* [Exercise]
What you produce should be an exact transcription of the data, minus any pictures.

=====

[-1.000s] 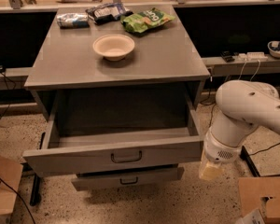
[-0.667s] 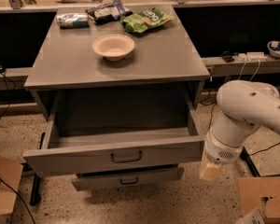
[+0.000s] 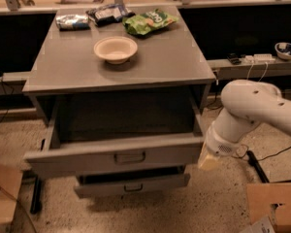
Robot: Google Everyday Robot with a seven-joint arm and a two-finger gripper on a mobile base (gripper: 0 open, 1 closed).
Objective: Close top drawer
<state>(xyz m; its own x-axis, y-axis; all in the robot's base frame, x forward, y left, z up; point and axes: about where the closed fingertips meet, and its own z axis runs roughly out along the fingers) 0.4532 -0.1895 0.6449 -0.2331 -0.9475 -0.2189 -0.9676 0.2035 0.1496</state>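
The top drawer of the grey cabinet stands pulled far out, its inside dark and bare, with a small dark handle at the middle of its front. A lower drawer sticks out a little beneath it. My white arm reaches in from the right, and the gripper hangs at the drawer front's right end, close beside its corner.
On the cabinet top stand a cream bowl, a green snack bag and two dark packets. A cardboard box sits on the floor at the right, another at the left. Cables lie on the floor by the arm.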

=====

* [Your solution]
[-1.000s] 
[-0.667s] 
[+0.000s] 
Robot: Google Everyday Robot with a seven-joint arm and a two-finger gripper on a mobile base (gripper: 0 open, 1 closed).
Objective: Close top drawer
<state>(xyz m; its own x-axis, y-axis; all in the robot's base frame, x forward, y left, z up; point and axes: about where the closed fingertips meet, and its own z axis runs roughly out along the fingers) 0.4532 -0.1895 0.6449 -0.2331 -0.9475 -0.2189 -0.9676 0.2035 0.1496</state>
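The top drawer of the grey cabinet stands pulled far out, its inside dark and bare, with a small dark handle at the middle of its front. A lower drawer sticks out a little beneath it. My white arm reaches in from the right, and the gripper hangs at the drawer front's right end, close beside its corner.
On the cabinet top stand a cream bowl, a green snack bag and two dark packets. A cardboard box sits on the floor at the right, another at the left. Cables lie on the floor by the arm.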

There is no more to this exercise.